→ Try it: Provide the count of lines below where "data" occurs, with no other output.

→ Source material:
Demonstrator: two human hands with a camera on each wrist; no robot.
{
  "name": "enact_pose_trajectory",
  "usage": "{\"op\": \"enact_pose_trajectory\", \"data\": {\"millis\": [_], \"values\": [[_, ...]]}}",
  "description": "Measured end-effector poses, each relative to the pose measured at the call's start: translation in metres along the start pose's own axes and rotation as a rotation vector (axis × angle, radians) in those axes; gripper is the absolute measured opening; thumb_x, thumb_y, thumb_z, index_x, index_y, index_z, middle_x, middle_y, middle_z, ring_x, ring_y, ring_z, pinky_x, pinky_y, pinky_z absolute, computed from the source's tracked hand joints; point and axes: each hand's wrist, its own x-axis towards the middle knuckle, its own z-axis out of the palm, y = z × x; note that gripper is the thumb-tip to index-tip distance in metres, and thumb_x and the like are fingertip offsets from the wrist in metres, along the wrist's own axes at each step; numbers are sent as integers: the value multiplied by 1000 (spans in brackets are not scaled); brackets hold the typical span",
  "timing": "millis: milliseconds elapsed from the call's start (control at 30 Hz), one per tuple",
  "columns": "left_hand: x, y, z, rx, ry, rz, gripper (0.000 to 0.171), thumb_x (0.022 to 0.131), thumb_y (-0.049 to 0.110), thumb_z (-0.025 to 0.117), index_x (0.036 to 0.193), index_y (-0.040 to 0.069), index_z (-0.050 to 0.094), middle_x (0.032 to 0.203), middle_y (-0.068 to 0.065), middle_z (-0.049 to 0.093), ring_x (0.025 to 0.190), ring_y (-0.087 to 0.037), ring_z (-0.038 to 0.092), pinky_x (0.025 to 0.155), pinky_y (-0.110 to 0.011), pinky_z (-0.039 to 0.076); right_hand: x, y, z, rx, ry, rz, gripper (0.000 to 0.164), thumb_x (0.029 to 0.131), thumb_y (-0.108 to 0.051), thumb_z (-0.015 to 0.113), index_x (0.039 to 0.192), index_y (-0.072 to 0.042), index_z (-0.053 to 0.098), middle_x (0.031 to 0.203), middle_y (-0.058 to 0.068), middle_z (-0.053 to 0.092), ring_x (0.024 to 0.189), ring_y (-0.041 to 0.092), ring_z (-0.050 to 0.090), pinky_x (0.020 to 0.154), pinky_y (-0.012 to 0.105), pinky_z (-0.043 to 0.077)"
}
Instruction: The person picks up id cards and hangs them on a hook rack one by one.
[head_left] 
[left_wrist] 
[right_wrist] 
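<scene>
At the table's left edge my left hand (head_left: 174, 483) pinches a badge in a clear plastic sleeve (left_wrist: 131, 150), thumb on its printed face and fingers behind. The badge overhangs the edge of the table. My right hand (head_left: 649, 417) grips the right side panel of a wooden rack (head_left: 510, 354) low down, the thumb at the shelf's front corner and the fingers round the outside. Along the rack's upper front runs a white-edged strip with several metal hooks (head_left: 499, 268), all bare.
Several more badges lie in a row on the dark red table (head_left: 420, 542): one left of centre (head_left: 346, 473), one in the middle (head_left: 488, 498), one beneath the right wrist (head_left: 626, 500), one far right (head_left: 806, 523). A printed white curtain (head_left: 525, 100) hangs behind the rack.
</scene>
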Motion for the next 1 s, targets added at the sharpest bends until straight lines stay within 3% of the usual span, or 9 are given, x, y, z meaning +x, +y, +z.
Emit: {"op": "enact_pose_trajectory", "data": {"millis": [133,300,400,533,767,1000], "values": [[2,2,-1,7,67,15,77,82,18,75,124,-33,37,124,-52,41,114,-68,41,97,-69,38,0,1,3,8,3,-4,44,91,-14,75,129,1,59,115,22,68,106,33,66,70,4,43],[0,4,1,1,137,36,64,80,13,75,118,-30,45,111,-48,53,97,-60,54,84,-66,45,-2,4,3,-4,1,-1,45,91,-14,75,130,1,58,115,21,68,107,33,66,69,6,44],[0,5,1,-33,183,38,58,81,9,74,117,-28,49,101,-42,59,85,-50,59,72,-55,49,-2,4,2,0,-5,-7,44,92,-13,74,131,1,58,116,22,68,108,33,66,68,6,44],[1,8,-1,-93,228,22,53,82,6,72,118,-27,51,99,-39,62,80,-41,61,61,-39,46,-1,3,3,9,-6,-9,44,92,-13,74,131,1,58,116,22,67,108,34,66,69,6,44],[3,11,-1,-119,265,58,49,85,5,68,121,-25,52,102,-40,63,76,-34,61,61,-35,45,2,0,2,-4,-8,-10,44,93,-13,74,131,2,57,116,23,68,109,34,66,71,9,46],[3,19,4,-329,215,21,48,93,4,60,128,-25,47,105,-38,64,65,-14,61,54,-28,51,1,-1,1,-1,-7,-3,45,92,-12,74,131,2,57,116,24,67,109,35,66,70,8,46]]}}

→ Solution to this task: 2